For this exercise, retype all the data exactly and exclude every image.

━━━ The data

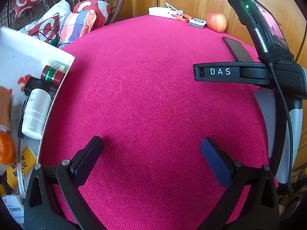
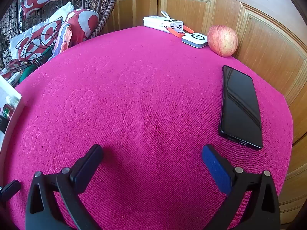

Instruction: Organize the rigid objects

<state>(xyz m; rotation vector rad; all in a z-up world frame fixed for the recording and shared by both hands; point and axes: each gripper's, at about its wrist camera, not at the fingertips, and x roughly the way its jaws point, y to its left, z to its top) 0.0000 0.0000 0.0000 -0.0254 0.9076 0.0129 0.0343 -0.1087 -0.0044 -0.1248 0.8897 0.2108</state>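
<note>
A black phone [image 2: 239, 107] lies flat on the pink cloth [image 2: 144, 95] at the right, near the wooden wall; it also shows in the left wrist view [image 1: 237, 48]. A red apple [image 2: 222, 40] stands at the far right corner, next to a small white-grey puck [image 2: 194, 39] and a white power bank [image 2: 163, 24] with an orange strap. My right gripper [image 2: 152, 159] is open and empty, just left of the phone's near end. My left gripper [image 1: 151, 153] is open and empty over the bare cloth. The right gripper's body [image 1: 249, 72] is at the right in the left wrist view.
A white tray [image 1: 57, 88] at the table's left edge holds a white bottle [image 1: 36, 113], a red-green jar [image 1: 51, 75], a black box [image 1: 37, 85], an orange [image 1: 6, 148] and yellow packets. Cushions [image 2: 46, 36] lie in a wicker chair behind. Wooden panels [image 2: 268, 38] border the right.
</note>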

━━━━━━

Solution:
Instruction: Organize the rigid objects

<state>(xyz m; rotation vector rad; all in a z-up world frame fixed for the recording and shared by both hands; point and axes: each gripper's, at about its wrist camera, not at the fingertips, and x roughly the way its jaws point, y to its left, z to its top) 0.0000 0.0000 0.0000 -0.0254 0.9076 0.0129 0.0343 -0.1087 -0.0044 -0.1248 0.8897 0.2108</state>
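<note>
A black phone [image 2: 239, 107] lies flat on the pink cloth [image 2: 144, 95] at the right, near the wooden wall; it also shows in the left wrist view [image 1: 237, 48]. A red apple [image 2: 222, 40] stands at the far right corner, next to a small white-grey puck [image 2: 194, 39] and a white power bank [image 2: 163, 24] with an orange strap. My right gripper [image 2: 152, 159] is open and empty, just left of the phone's near end. My left gripper [image 1: 151, 153] is open and empty over the bare cloth. The right gripper's body [image 1: 249, 72] is at the right in the left wrist view.
A white tray [image 1: 57, 88] at the table's left edge holds a white bottle [image 1: 36, 113], a red-green jar [image 1: 51, 75], a black box [image 1: 37, 85], an orange [image 1: 6, 148] and yellow packets. Cushions [image 2: 46, 36] lie in a wicker chair behind. Wooden panels [image 2: 268, 38] border the right.
</note>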

This completes the answer to the exercise.